**To do:** The material below holds a span beginning at the line with "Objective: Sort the" and ending at the line with "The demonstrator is". Quote that span exactly, both ends included, and only that span.

**Given data:**
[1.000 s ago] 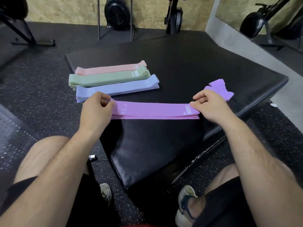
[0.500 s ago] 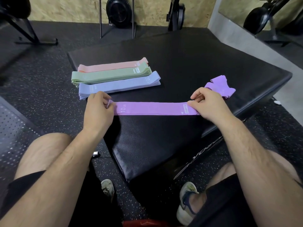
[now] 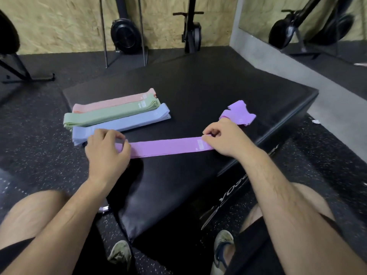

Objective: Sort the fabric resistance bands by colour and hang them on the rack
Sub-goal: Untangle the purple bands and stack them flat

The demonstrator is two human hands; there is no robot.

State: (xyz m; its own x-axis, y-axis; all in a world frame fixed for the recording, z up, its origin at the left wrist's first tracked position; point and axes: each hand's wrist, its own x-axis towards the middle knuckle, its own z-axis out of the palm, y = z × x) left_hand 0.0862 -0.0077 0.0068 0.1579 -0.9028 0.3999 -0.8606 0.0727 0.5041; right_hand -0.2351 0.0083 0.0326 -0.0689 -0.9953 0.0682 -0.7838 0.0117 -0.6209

**Result:**
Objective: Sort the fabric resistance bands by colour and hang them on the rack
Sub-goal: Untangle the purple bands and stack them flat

The demonstrator is two human hands; there is no robot.

This completes the output.